Task prompt: Reproduce the listing below precisely, leaving every line intact.

Collected data: Begin

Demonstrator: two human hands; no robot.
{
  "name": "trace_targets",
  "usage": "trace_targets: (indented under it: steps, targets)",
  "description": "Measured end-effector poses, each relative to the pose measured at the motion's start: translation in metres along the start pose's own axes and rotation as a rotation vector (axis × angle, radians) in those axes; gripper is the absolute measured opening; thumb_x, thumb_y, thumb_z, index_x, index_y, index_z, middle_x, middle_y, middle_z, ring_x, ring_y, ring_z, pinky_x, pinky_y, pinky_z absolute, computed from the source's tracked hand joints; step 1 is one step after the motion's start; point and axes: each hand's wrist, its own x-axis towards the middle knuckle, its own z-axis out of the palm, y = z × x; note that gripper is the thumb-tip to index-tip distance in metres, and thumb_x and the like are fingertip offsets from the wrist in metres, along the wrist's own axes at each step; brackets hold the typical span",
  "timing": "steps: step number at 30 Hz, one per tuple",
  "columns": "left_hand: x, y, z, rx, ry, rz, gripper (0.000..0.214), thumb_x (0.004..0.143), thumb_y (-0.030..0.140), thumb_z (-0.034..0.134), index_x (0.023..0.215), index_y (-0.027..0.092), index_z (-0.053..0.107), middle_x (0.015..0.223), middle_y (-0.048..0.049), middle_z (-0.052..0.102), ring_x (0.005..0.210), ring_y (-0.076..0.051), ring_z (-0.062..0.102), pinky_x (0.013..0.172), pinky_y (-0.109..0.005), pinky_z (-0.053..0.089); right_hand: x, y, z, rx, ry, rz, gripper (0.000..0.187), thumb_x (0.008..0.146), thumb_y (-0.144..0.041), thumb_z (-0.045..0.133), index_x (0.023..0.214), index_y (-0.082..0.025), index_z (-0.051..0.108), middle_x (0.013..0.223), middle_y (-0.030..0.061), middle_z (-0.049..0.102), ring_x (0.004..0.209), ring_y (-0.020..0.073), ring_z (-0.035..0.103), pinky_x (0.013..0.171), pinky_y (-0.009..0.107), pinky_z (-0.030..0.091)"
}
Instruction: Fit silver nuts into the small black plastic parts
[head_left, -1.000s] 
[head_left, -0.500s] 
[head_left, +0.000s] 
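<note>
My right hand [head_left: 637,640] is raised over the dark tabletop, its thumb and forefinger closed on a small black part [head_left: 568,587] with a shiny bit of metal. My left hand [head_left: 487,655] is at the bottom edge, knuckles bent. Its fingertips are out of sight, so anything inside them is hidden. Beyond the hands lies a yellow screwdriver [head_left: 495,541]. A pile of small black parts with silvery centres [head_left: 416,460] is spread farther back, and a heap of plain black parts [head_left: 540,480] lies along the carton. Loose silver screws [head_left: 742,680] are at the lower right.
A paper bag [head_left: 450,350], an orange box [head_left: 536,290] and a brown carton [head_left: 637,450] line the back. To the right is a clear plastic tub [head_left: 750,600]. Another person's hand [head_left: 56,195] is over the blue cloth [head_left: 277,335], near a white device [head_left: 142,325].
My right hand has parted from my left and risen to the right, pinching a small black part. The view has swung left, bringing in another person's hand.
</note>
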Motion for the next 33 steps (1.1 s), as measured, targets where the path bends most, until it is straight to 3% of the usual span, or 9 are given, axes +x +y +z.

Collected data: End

Final answer:
Demonstrator: two human hands; no robot.
{
  "name": "trace_targets",
  "usage": "trace_targets: (indented under it: steps, targets)",
  "description": "Measured end-effector poses, each relative to the pose measured at the motion's start: translation in metres along the start pose's own axes and rotation as a rotation vector (axis × angle, radians) in those axes; gripper is the absolute measured opening; thumb_x, thumb_y, thumb_z, index_x, index_y, index_z, middle_x, middle_y, middle_z, ring_x, ring_y, ring_z, pinky_x, pinky_y, pinky_z absolute, computed from the source's tracked hand joints; step 1 is one step after the motion's start; point and axes: each hand's wrist, its own x-axis towards the middle knuckle, its own z-axis out of the palm, y = z × x; note that gripper is the thumb-tip to index-tip distance in metres, and thumb_x and the like are fingertip offsets from the wrist in metres, along the wrist's own axes at each step; brackets hold the typical span",
  "timing": "steps: step number at 30 Hz, one per tuple",
  "columns": "left_hand: x, y, z, rx, ry, rz, gripper (0.000..0.214), thumb_x (0.004..0.143), thumb_y (-0.030..0.140), thumb_z (-0.034..0.134), index_x (0.023..0.215), index_y (-0.027..0.092), index_z (-0.053..0.107), middle_x (0.015..0.223), middle_y (-0.048..0.049), middle_z (-0.052..0.102), ring_x (0.005..0.210), ring_y (-0.076..0.051), ring_z (-0.062..0.102), pinky_x (0.013..0.172), pinky_y (-0.109..0.005), pinky_z (-0.053..0.089); right_hand: x, y, z, rx, ry, rz, gripper (0.000..0.187), thumb_x (0.008..0.146), thumb_y (-0.144..0.041), thumb_z (-0.045..0.133), index_x (0.023..0.214), index_y (-0.082..0.025), index_z (-0.051..0.108), middle_x (0.013..0.223), middle_y (-0.030..0.061), middle_z (-0.049..0.102), ring_x (0.004..0.209), ring_y (-0.020..0.073), ring_z (-0.035..0.103), pinky_x (0.013..0.171), pinky_y (-0.009..0.107), pinky_z (-0.030..0.091)"
}
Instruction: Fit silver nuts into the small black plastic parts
[head_left, -1.000s] 
[head_left, -0.500s] 
[head_left, +0.000s] 
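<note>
My right hand [head_left: 637,640] is raised over the dark tabletop, its thumb and forefinger closed on a small black part [head_left: 568,587] with a shiny bit of metal. My left hand [head_left: 487,655] is at the bottom edge, knuckles bent. Its fingertips are out of sight, so anything inside them is hidden. Beyond the hands lies a yellow screwdriver [head_left: 495,541]. A pile of small black parts with silvery centres [head_left: 416,460] is spread farther back, and a heap of plain black parts [head_left: 540,480] lies along the carton. Loose silver screws [head_left: 742,680] are at the lower right.
A paper bag [head_left: 450,350], an orange box [head_left: 536,290] and a brown carton [head_left: 637,450] line the back. To the right is a clear plastic tub [head_left: 750,600]. Another person's hand [head_left: 56,195] is over the blue cloth [head_left: 277,335], near a white device [head_left: 142,325].
My right hand has parted from my left and risen to the right, pinching a small black part. The view has swung left, bringing in another person's hand.
</note>
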Motion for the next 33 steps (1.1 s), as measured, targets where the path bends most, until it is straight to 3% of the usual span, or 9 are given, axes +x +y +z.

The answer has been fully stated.